Tuesday, November 11, 2025

Crawling out of the woodwork

 

Shamian Island 

Welcome back! Those of you keeping up with this humble blog will know from the last, whingy post that I spent most of October feeling sorry for myself, bemoaning the fact that I was in China yet again, and pining for my spouse who was in Taiwan spending time with her family. November finds us reunited, so you could be forgiven for assuming the days have gotten brighter. But Shu-E came back from her country feeling less than ideal healthwise, and every morning I still wake up in China, with each successive day increasing the ratio of time my career is being spent toiling away in the Middle Kingdom. And the federal government shutdown grinds on, now 42 days and still counting (though with the end possibly in sight). With each weekday I go into the office as usual without any remuneration, the less I feel like an experienced diplomat and the more like an unpaid intern. And speaking of work, a training day, and a business trip to Beijing 北京 to attend a workshop, are looming on the horizon. Neither is something I'm looking forward to. To be honest, I've never welcomed these breaks from the routine, as I would rather just go to work everyday as usual, do what I'm expected to do and get rewarded for my efforts every other week (the latter, of course, which hasn't been happening). Workshops, "leadership exercises" and the like are the evil doings of Big Consultation, designed to force the peons into believing they are part of a team "developing" their "careers". LinkedIn account holders might lap all of this up, but I could do without the emotional investments these activities require. A job is just that, a way to eat, be housed and afford clothing, and not the definition of who you are as a person, or how you should be seen by others. 

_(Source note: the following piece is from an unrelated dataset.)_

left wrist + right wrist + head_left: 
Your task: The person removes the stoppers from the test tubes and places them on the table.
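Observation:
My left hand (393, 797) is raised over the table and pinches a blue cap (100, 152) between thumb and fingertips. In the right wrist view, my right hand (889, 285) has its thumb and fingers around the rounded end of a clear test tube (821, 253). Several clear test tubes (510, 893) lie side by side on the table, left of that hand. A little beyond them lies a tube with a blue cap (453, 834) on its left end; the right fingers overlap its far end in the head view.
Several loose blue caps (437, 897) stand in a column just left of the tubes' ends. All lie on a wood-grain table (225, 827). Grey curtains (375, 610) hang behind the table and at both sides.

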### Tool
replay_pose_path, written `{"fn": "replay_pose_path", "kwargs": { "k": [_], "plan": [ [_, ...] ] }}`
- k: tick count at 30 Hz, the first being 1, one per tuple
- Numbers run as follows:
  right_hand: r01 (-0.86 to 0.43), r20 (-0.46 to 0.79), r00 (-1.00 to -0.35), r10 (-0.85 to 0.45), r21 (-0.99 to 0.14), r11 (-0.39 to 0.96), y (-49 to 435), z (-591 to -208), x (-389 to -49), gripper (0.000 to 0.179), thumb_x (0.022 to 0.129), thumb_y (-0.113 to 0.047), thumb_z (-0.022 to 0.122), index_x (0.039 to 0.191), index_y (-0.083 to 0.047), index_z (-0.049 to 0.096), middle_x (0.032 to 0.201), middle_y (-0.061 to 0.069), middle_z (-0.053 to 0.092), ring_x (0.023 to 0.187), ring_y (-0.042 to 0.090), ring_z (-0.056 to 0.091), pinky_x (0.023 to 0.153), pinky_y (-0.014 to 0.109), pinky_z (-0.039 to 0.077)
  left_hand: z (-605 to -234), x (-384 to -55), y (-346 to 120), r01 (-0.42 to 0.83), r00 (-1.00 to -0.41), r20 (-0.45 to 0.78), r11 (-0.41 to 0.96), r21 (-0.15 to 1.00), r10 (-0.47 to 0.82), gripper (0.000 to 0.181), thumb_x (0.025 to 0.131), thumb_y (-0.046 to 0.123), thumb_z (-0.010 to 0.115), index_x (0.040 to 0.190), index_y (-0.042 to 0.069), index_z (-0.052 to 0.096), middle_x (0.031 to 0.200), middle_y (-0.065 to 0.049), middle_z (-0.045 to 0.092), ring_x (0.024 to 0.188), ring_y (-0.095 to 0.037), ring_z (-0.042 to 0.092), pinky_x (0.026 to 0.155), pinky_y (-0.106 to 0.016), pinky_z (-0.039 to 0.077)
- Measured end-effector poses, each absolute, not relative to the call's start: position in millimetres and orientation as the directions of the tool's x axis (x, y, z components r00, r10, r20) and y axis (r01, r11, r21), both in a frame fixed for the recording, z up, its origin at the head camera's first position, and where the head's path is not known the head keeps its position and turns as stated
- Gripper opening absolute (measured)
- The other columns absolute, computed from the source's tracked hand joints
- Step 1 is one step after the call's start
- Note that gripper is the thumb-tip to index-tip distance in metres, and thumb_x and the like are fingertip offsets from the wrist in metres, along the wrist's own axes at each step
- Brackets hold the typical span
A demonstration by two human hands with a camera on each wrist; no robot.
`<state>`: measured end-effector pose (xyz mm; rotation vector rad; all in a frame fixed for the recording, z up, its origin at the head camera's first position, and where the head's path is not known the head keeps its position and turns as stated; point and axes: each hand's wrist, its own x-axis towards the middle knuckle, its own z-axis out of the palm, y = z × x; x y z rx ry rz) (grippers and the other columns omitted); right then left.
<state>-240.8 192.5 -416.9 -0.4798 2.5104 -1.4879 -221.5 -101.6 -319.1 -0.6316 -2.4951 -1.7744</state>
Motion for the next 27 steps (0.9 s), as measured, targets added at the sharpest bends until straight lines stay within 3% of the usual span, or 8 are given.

So the above heresy is yet another indication the black dog hasn't retreated to the doghouse like I wish it would. But despite this, and the health woes being experienced by both my wife and myself (mental to a great extent in my case), with Shu-E's help I have been slowly reemerging into the wider world beyond the apartment and the office. Like this past Sunday, when the two of us ventured out together for the first time as a couple since sometime in September. The occasion meriting this momentous step was the 32nd Guangzhou Garden Expo 弟32届广州林博览会 (here and here), an annual exhibtion that this year will coincide with the 15th National Games of China 中华人民共和国全国运动会, a sort of domestic quadrennial Olympics that in 2025 will be staged in our fair city (for which we've been warned to expect traffic disruptions). 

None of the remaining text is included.